WORK TO COMPLETE. For each line below that contains the string "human", copy that line.

DATA FOR PROCESSING Start Marker

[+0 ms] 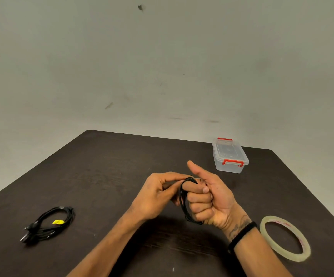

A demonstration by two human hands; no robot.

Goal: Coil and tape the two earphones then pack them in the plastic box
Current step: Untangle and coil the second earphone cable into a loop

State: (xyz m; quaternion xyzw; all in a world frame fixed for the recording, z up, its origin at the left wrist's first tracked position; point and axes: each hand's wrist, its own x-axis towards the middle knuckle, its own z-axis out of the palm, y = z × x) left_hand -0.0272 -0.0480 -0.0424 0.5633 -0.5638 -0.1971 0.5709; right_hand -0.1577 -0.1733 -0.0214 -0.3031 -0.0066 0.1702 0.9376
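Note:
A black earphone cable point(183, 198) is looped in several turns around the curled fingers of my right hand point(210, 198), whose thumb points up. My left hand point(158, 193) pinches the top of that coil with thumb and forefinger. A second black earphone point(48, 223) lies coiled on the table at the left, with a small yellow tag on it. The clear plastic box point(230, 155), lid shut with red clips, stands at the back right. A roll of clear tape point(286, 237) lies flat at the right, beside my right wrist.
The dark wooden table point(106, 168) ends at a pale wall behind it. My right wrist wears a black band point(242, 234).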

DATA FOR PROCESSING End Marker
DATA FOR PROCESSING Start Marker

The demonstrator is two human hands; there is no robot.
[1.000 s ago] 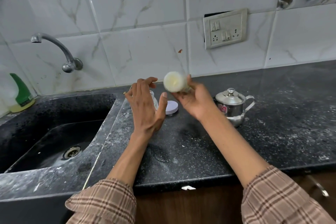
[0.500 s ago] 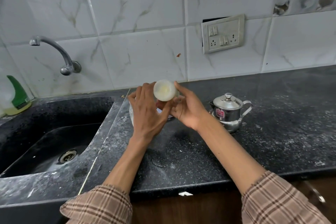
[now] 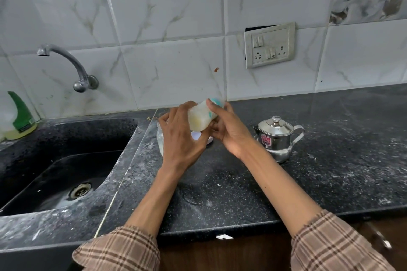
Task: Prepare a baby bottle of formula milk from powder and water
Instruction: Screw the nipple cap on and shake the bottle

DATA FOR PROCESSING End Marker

COMPLETED TASK.
A demonstration by two human hands; no robot.
The demonstrator is two human hands; there is no robot.

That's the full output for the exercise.